**WORK REQUIRED:**
The lines you return should be those containing the string "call", taken from the data below.

☆ ☆ ☆ ☆

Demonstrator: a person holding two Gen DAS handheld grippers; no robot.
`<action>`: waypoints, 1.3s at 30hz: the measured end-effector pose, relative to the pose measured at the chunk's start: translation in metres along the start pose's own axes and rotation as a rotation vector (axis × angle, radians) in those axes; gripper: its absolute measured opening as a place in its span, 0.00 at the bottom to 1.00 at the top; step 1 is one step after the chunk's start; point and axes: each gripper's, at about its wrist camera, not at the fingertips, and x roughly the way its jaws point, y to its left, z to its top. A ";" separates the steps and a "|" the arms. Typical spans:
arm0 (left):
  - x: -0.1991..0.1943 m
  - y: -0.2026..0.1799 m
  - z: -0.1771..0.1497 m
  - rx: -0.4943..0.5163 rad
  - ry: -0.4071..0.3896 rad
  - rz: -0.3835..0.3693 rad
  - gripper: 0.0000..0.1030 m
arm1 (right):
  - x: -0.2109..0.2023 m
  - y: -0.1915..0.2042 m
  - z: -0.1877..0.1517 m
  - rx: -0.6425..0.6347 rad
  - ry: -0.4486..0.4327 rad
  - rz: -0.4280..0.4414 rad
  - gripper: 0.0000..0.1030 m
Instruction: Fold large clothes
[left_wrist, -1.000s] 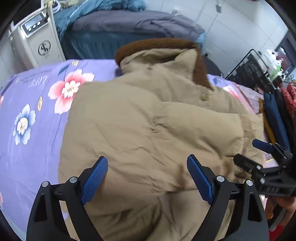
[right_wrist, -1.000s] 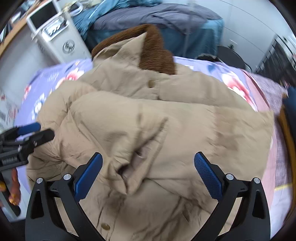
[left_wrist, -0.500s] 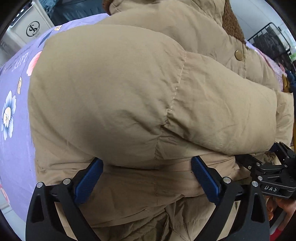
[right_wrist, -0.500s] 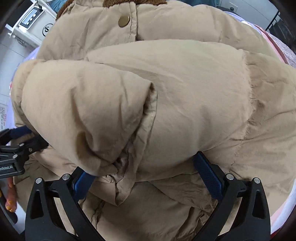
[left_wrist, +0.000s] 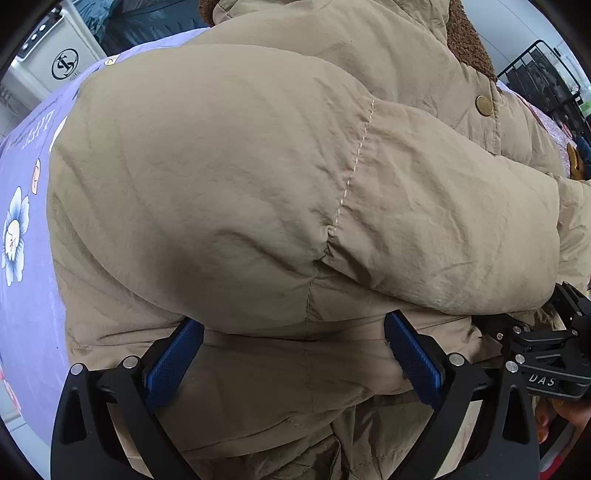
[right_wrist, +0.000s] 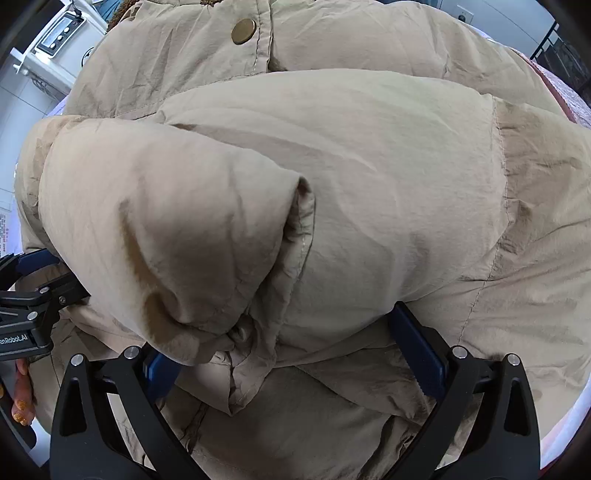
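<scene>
Left wrist view: a tan padded jacket (left_wrist: 258, 192) fills nearly the whole frame, lying on a purple floral bedsheet (left_wrist: 22, 258) visible along the left edge; its brown fleece collar (left_wrist: 467, 37) and one brass snap (left_wrist: 484, 105) sit at upper right. The left gripper (left_wrist: 293, 354) at the bottom stands wide, its blue pads (left_wrist: 173, 360) pushed in under the bulging folded-over sleeve and straddling a broad band of fabric without pinching it. The right gripper (left_wrist: 546, 354) shows at lower right, nosed into the same hem edge. A white appliance (left_wrist: 55, 55) stands at upper left, a black wire rack (left_wrist: 543, 81) at upper right. Right wrist view: the jacket (right_wrist: 369, 184) again covers the frame, a sleeve cuff (right_wrist: 291, 236) lying across its middle and a snap (right_wrist: 243, 31) at top centre. The right gripper (right_wrist: 295, 363) is likewise wide, its left pad largely buried under a fold; the left gripper (right_wrist: 40, 275) enters at the left edge, its opening hard to judge there. Likely risks: closing on only the top layer would lift a sleeve and undo the fold; the puffy filling may spring back and unroll; slick shell fabric could slip from the pads; uneven lifting by the two tongs would skew the crease; the near hem appears close to the bed edge, so the bundle could slide off
</scene>
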 end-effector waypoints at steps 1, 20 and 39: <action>0.000 0.000 0.000 -0.001 -0.002 0.007 0.94 | 0.000 0.001 0.000 0.000 -0.004 -0.001 0.96; -0.080 0.011 0.010 -0.115 -0.161 -0.141 0.93 | -0.078 -0.004 -0.064 0.087 -0.176 0.101 0.95; -0.045 0.041 0.276 -0.609 0.093 -0.376 0.92 | -0.115 -0.057 -0.089 0.116 -0.198 0.088 0.95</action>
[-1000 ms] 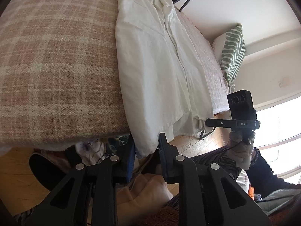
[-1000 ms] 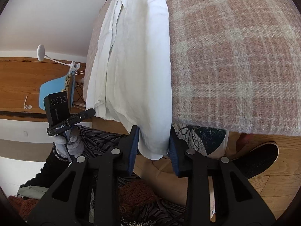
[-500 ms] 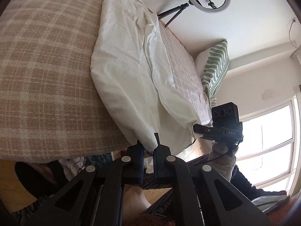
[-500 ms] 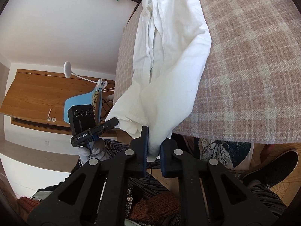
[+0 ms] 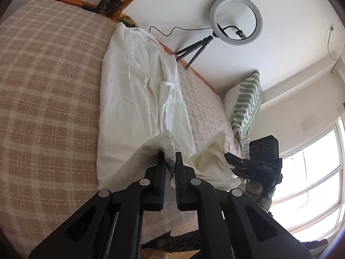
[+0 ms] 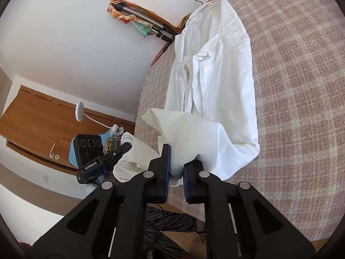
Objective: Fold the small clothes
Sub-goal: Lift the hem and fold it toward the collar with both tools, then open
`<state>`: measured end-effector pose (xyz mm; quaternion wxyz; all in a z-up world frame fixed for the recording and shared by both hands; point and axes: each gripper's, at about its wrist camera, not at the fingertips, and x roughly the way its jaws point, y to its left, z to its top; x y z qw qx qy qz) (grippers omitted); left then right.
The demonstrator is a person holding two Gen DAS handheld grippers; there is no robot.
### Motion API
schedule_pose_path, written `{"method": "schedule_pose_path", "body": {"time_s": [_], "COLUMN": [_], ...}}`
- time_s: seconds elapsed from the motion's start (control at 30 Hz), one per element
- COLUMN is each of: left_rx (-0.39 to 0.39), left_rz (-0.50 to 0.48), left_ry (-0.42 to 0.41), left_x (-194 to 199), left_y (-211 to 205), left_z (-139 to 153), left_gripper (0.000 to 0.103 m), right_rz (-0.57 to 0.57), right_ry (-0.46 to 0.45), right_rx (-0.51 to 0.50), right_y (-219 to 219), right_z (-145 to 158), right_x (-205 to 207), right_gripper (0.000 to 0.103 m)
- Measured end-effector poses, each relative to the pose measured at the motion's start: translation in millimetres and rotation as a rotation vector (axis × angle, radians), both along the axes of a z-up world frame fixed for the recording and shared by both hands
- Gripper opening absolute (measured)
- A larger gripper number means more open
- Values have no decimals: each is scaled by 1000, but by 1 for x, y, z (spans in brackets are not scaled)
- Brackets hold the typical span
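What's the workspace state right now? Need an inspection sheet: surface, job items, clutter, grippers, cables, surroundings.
Surface: bed with a pink-and-cream plaid blanket.
Job's things: white shirt lying lengthwise on the blanket, its near hem lifted off the bed at both corners.
Clutter: nothing seen on the blanket besides the shirt.
Grippers: left gripper shut on one hem corner; right gripper shut on the other.
Cables: black cable runs along the wall from the ring light.
Surroundings: green-striped pillow at the bed's end, window, folded tripod against the wall, blue chair, wooden panel.
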<state>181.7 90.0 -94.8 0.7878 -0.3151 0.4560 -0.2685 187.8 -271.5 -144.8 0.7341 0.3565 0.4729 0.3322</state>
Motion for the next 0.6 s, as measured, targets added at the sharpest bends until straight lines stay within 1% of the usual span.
{"method": "schedule_pose_path", "body": {"time_s": [0.1,0.2,0.27,0.4,0.47,0.53,0.57,0.6], "left_rx": [-7,-3,4,41,40,50,60,67], "left_rz": [42,71,80,76,80,82,77,71], "left_ry": [8,27,40,44,49,60,60,58], "left_x": [19,37,48,62,67,71,73,75], "left_y": [3,6,5,2,1,0,-1,-2], "left_z": [-7,-17,-25,-36,-41,-44,-44,-42], "left_gripper": [6,6,6,6,6,8,10,11], "right_rz": [-24,-51,-67,-82,-83,-81,-76,-75], "right_ry": [15,55,73,116,123,130,138,149], "right_rx": [18,55,47,46,45,46,54,70], "right_y": [-14,-21,-22,-21,-22,-25,-27,-29], "right_z": [-6,-21,-32,-48,-50,-50,-51,-52], "right_x": [24,47,58,70,73,75,76,77], "right_gripper": [12,12,12,12,12,12,12,16]}}
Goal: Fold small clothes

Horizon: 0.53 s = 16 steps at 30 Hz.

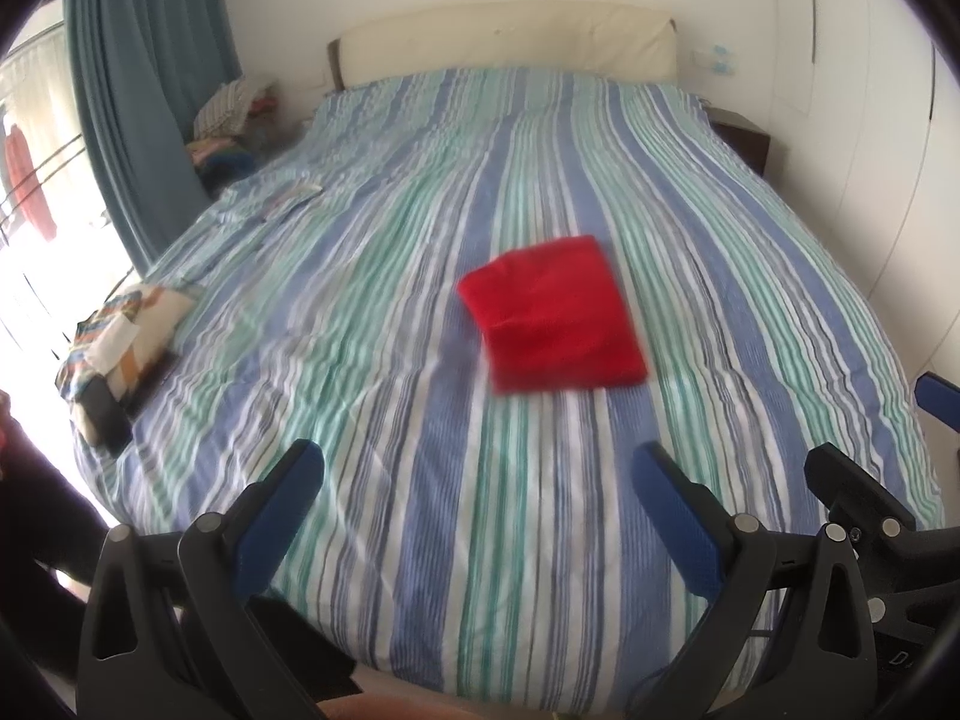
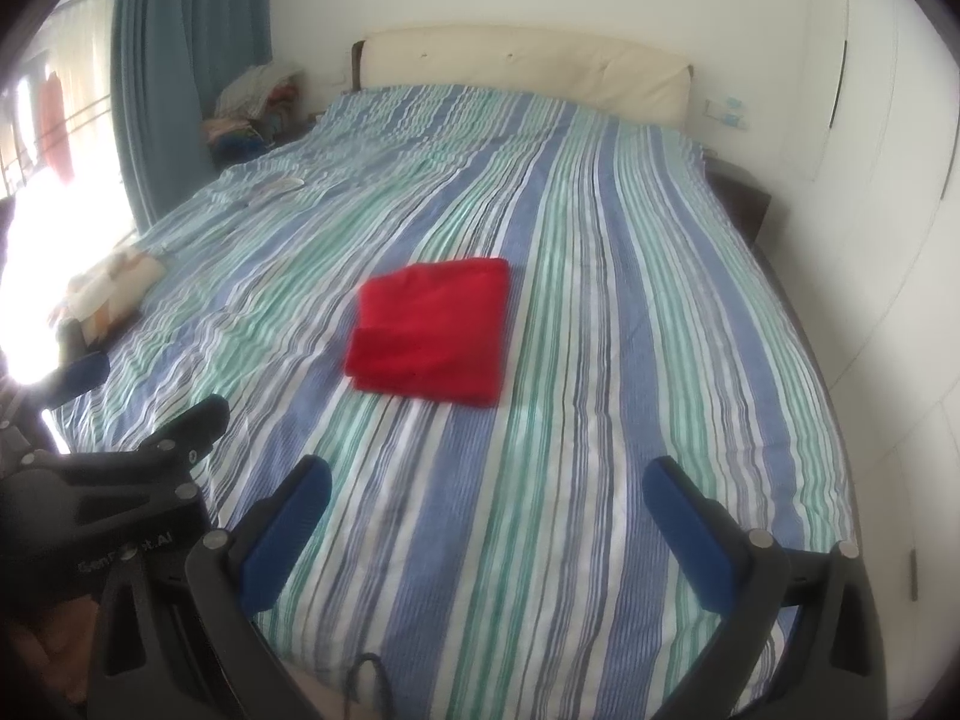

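Note:
A red garment [image 1: 552,315] lies folded into a flat square in the middle of the striped bed [image 1: 420,480]; it also shows in the right wrist view [image 2: 432,333]. My left gripper [image 1: 480,462] is open and empty, held above the near part of the bed, short of the garment. My right gripper [image 2: 486,477] is open and empty, also short of the garment. The right gripper shows at the right edge of the left wrist view [image 1: 864,480], and the left gripper shows at the left of the right wrist view [image 2: 150,450].
A folded patterned cloth with a dark object on it [image 1: 120,348] lies at the bed's left edge. A pile of clothes [image 1: 231,126] sits by the blue curtain [image 1: 144,90]. A cream headboard [image 1: 510,39], a dark nightstand [image 1: 741,135] and white wardrobes [image 1: 870,120] surround the bed.

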Tool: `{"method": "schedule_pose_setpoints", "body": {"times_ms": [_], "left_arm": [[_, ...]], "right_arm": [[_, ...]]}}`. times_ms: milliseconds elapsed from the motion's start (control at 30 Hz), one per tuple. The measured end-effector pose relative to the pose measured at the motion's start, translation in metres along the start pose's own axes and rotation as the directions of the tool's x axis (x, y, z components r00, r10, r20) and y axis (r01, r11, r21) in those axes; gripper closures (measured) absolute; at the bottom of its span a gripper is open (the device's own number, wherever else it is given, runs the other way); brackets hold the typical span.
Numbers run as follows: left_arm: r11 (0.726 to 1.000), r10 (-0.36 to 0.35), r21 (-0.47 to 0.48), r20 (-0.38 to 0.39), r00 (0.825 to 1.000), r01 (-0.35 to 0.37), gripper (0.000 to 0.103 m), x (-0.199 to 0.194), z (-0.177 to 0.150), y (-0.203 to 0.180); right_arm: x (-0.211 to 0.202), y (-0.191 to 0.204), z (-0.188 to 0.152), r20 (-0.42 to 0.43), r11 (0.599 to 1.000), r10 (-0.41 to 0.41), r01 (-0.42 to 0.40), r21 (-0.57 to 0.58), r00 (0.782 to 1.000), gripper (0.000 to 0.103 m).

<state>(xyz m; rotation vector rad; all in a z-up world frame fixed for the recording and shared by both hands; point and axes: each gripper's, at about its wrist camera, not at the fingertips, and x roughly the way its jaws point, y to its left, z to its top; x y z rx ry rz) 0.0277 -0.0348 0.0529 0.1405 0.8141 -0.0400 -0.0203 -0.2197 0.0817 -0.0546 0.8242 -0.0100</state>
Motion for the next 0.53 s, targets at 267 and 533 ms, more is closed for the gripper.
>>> {"method": "schedule_pose_setpoints", "body": {"times_ms": [267,533], "left_arm": [[1.0,-0.002,0.004,0.001,1.0,0.002,0.0,0.0,-0.0007,-0.0021],[1.0,-0.008,-0.012,0.021,1.0,0.008,0.0,-0.0053,-0.001,-0.0001]], "right_arm": [[0.0008,-0.0017,-0.0002,-0.001,1.0,-0.006,0.006,0.001,1.0,0.001],[0.001,-0.0027,-0.0011,0.002,1.0,-0.011,0.011,0.003,1.0,0.001]]}}
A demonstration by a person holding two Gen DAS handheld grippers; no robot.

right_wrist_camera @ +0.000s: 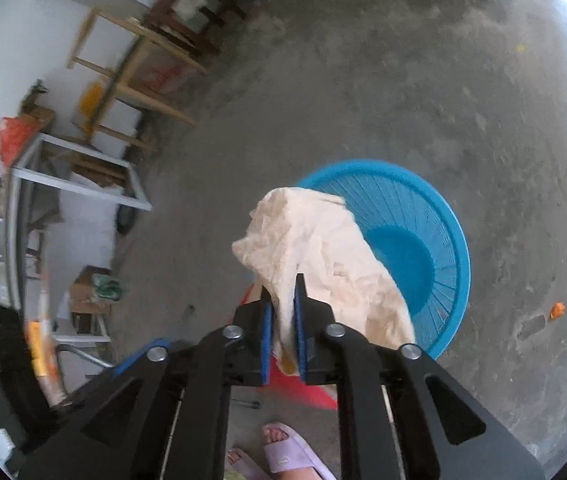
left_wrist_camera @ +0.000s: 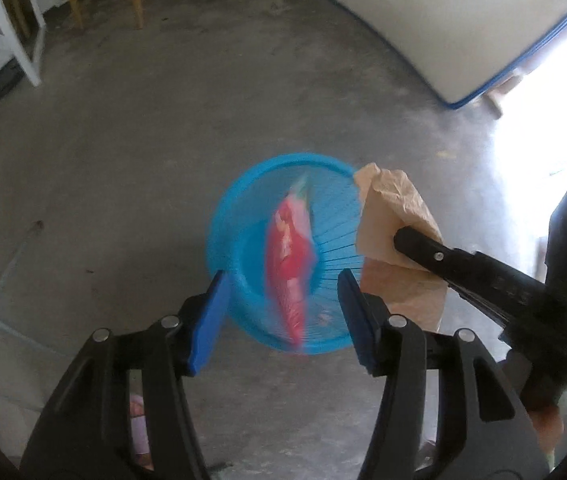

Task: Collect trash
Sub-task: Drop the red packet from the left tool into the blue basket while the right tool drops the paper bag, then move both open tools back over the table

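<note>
Over a bare concrete floor (left_wrist_camera: 123,140), the left gripper (left_wrist_camera: 283,312) is hanging with its blue pads spread wide and touching nothing, while a red wrapper (left_wrist_camera: 289,264), blurred, is dropping between them toward the blue slatted basket (left_wrist_camera: 223,216) below. Just beside it, the right gripper (right_wrist_camera: 283,328) is pinching a crumpled tan paper bag (right_wrist_camera: 323,248) almost fully closed on one thin fold, the bulk of the bag sagging over the basket's near rim. The wrapper is looking tall and tilted, so it may be catching the rim and tipping out onto the floor. The bag is hanging half outside the basket's mouth, so letting go here is risking a slide down the outer wall. The two tools are crowding close over one opening and may be knocking together. A person's sandalled foot (right_wrist_camera: 283,452) is standing near the basket, and a small orange scrap (right_wrist_camera: 558,310) is lying well apart on the floor, uncollected
</note>
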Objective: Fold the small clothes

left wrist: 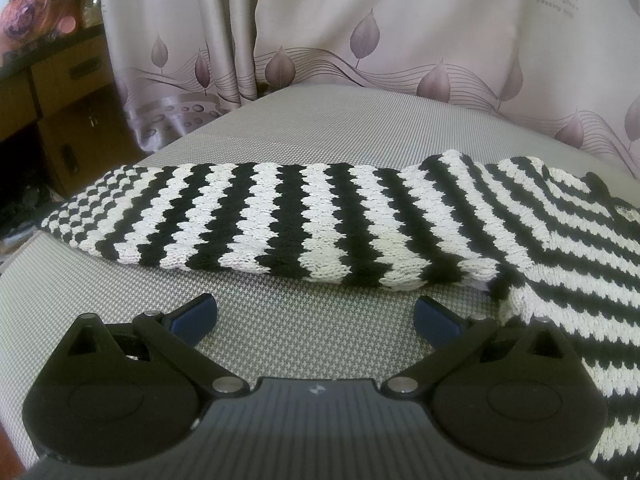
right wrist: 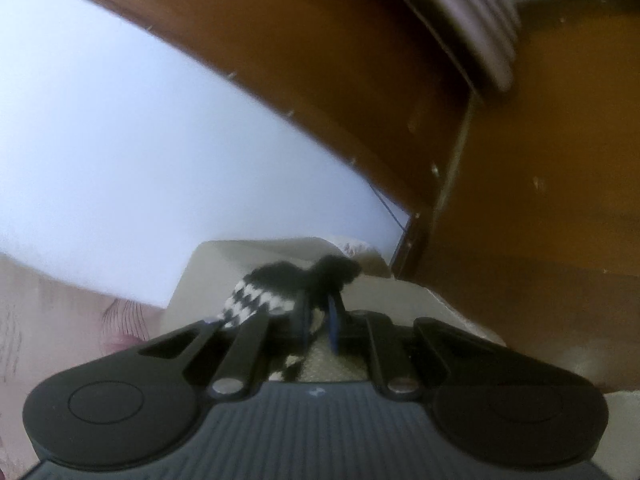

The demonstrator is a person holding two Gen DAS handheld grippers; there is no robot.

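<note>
sweater: b&w striped knit sweater [left wrist: 304, 220], wavy stripes, lying flat-ish on the grey woven surface [left wrist: 328, 128]. Sleeve runs out to the left w/ a checkered cuff at the far end, body spreads off to the right of the left cam view.

my left gripper [left wrist: 316, 318]: fingers wide apart, nothing between them. Blue pads [left wrist: 192, 318] hanging just above the grey weave, near the front edge of the sleeve but not touching it afaict.

my right gripper [right wrist: 318, 322]: fingers pressed together, clamped on a bunched bit of the knit [right wrist: 276, 292]. Black fuzzy edge + some checkered pattern sticking out past the tips. Pic is blurry so can't tell which part of the sweater it is, maybe a cuff, not sure.

right cam angle: tilted up, mostly seeing a white wall [right wrist: 140, 140] and brown wood trim [right wrist: 340, 80] plus a wood panel on the right. Beige surface [right wrist: 208, 280] under the grabbed cloth.

bg, left cam: mauve curtain w/ leaf print [left wrist: 380, 40] right behind the grey surface, brown wooden cabinet [left wrist: 68, 104] off to the left w/ floral cloth [left wrist: 36, 20] on top.

fold status: sleeve laid out straight, body not folded over it from what the left cam shows.
</note>
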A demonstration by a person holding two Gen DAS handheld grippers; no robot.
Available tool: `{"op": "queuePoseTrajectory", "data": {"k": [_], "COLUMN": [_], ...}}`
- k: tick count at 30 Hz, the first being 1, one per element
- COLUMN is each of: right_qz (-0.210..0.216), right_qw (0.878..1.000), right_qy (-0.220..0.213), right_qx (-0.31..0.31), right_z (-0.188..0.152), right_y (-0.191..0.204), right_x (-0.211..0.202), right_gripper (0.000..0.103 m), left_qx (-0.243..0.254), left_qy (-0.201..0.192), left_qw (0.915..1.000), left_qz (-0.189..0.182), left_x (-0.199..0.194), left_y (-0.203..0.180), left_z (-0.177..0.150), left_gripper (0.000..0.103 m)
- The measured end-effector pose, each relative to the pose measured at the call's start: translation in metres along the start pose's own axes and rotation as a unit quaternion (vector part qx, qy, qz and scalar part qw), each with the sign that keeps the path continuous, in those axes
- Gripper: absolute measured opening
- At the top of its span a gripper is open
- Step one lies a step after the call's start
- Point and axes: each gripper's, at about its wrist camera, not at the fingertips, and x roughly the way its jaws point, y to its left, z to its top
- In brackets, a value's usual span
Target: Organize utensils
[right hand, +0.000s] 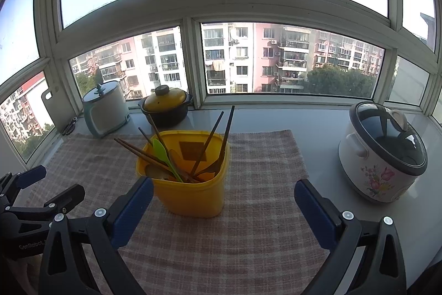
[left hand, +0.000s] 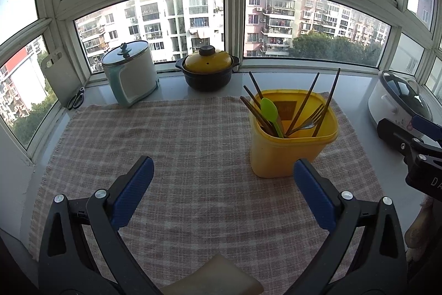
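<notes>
- The yellow container (left hand: 292, 134) stands upright on the checked cloth (left hand: 179, 134), holding chopsticks (left hand: 304, 104), a green spoon (left hand: 269, 112) and a fork (left hand: 315, 119).
- Behind the container: a yellow-lidded pot (left hand: 207, 71) and a white kettle (left hand: 129, 73).
- Left gripper (left hand: 223, 192) and right gripper (right hand: 223, 209) both gape wide, holding nothing.
- Only the right wrist view shows the whole floral rice cooker (right hand: 384, 151), right of the container.

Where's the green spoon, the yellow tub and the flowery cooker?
green spoon (left hand: 267, 107), left wrist view, on its bowl.
yellow tub (right hand: 190, 198), right wrist view, front wall.
flowery cooker (right hand: 367, 170), right wrist view, white side.
</notes>
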Motion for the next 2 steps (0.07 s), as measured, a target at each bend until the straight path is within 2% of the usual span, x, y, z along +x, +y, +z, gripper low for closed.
{"op": "queuePoseTrajectory", "data": {"k": [2], "right_qz": [-0.001], "right_qw": [1.0], "right_qy": [0.0], "right_qx": [0.0], "right_z": [-0.0001], "right_y": [-0.0001], "right_x": [0.0001], "right_gripper": [0.103], "left_qx": [0.002], "left_qy": [0.003], "left_qw": [1.0], "left_qz": [-0.002], "left_x": [0.0009], "left_y": [-0.0016], "left_z": [-0.0004], "left_gripper": [0.102]}}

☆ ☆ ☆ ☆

**WRITTEN ANSWER:**
- The measured end-effector pose, each relative to the pose measured at the call's start: translation in metres along the start pose's own axes and rotation as a unit quaternion (vector part qx, qy, qz and scalar part qw), each with the sign that keeps the path continuous, in those axes
- Step one lies a step after the call's start

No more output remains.